* [Work request]
Every line of the data must be set down exactly as shown.

----

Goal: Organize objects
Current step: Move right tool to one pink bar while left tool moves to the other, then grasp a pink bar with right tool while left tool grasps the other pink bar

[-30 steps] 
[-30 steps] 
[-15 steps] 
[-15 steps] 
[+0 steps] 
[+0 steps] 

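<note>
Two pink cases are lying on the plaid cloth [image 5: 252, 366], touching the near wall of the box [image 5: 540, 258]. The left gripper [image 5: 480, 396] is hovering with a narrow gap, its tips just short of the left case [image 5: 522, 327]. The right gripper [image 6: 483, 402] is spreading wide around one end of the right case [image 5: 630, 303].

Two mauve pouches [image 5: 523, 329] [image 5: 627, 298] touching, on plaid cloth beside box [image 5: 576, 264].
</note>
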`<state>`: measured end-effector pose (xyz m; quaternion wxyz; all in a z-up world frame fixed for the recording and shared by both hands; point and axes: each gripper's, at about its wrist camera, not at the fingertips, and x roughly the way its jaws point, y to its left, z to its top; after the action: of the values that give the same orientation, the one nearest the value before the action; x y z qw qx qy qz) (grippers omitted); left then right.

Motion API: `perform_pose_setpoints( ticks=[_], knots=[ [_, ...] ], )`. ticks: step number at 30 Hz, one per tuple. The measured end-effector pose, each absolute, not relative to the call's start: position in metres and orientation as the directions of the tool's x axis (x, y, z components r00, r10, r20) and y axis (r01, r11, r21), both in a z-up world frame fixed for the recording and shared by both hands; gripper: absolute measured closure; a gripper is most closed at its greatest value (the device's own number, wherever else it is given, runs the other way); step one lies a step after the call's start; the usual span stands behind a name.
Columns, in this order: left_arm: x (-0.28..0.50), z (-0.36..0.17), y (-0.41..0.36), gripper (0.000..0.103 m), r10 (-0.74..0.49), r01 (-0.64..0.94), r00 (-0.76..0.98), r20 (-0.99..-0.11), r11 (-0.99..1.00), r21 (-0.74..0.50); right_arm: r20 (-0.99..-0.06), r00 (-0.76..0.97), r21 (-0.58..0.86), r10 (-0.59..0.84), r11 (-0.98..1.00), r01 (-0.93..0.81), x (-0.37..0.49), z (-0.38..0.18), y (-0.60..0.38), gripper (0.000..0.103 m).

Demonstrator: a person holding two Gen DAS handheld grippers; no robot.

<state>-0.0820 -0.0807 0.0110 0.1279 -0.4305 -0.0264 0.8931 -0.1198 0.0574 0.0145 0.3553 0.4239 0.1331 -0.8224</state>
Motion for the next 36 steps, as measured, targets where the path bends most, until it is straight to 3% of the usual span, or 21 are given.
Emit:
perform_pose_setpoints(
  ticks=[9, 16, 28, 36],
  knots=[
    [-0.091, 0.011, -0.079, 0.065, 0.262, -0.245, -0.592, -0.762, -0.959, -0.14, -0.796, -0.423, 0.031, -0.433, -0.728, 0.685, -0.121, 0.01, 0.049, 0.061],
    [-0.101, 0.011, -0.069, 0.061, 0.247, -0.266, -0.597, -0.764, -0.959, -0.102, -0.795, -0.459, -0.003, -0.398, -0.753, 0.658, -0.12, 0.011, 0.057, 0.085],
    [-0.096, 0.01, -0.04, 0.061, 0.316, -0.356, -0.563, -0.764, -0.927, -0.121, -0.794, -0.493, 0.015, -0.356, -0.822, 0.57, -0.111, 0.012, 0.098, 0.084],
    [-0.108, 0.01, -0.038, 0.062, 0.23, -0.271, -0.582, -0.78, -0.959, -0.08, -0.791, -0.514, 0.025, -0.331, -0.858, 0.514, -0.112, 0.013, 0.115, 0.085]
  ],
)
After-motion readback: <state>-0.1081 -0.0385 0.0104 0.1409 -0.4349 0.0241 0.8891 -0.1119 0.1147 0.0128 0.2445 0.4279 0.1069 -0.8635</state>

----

* [Worked solution]
Goal: Organize objects
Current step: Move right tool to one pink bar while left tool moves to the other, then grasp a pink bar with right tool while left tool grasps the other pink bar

[-30 steps] 
[-30 steps] 
[-15 steps] 
[-15 steps] 
[+0 steps] 
[+0 steps] 

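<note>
Two pink cases are lying on the plaid cloth [image 5: 252, 366], touching the near wall of the box [image 5: 540, 258]. The left gripper [image 5: 480, 396] is hovering with a narrow gap, its tips just short of the left case [image 5: 522, 327]. The right gripper [image 6: 483, 402] is spreading wide around one end of the right case [image 5: 630, 303].

Two mauve pouches [image 5: 523, 329] [image 5: 627, 298] touching, on plaid cloth beside box [image 5: 576, 264].
</note>
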`<state>`: measured end-effector pose (xyz m; quaternion wxyz; all in a z-up world frame fixed for the recording and shared by both hands; point and axes: each gripper's, at about its wrist camera, not at the fingertips, and x roughly the way its jaws point, y to its left, z to its top; after the action: of the values that give the same orientation, the one nearest the value before the action; x y z qw qx qy qz) (grippers omitted); left then right.

Motion API: `perform_pose_setpoints( ticks=[_], knots=[ [_, ...] ], )`. ticks: step number at 30 Hz, one per tuple. The measured end-effector pose, each absolute, not relative to the call's start: position in metres and orientation as the directions of the tool's x axis (x, y, z components r00, r10, r20) and y axis (r01, r11, r21), both in a z-up world frame fixed for the recording and shared by both hands; gripper: absolute measured closure; a gripper is most closed at its greatest value (the device's own number, wherever else it is given, runs the other way); step one lies a step after the call's start; the usual span stands behind a name.
Columns, in this order: left_arm: x (-0.28..0.50), z (-0.36..0.17), y (-0.41..0.36), gripper (0.000..0.103 m), r10 (-0.74..0.49), r01 (-0.64..0.94), r00 (-0.76..0.98), r20 (-0.99..-0.11), r11 (-0.99..1.00), r21 (-0.74..0.50); right_arm: r20 (-0.99..-0.06), r00 (-0.76..0.97), r21 (-0.58..0.86), r10 (-0.59..0.84), r11 (-0.98..1.00), r01 (-0.93..0.81), x (-0.37..0.49), z (-0.38..0.18), y (-0.60..0.38), gripper (0.000..0.103 m).

Demonstrator: a person holding two Gen DAS handheld grippers; no robot.

<state>-0.0820 -0.0807 0.0110 0.1279 -0.4305 -0.0264 0.8931 -0.1198 0.0574 0.0145 0.3553 0.4239 0.1331 -0.8224</state>
Motion for the next 36 steps, as measured, targets where the path bends most, until it is straight to 3% of the usual span, or 21 are given.
Emit:
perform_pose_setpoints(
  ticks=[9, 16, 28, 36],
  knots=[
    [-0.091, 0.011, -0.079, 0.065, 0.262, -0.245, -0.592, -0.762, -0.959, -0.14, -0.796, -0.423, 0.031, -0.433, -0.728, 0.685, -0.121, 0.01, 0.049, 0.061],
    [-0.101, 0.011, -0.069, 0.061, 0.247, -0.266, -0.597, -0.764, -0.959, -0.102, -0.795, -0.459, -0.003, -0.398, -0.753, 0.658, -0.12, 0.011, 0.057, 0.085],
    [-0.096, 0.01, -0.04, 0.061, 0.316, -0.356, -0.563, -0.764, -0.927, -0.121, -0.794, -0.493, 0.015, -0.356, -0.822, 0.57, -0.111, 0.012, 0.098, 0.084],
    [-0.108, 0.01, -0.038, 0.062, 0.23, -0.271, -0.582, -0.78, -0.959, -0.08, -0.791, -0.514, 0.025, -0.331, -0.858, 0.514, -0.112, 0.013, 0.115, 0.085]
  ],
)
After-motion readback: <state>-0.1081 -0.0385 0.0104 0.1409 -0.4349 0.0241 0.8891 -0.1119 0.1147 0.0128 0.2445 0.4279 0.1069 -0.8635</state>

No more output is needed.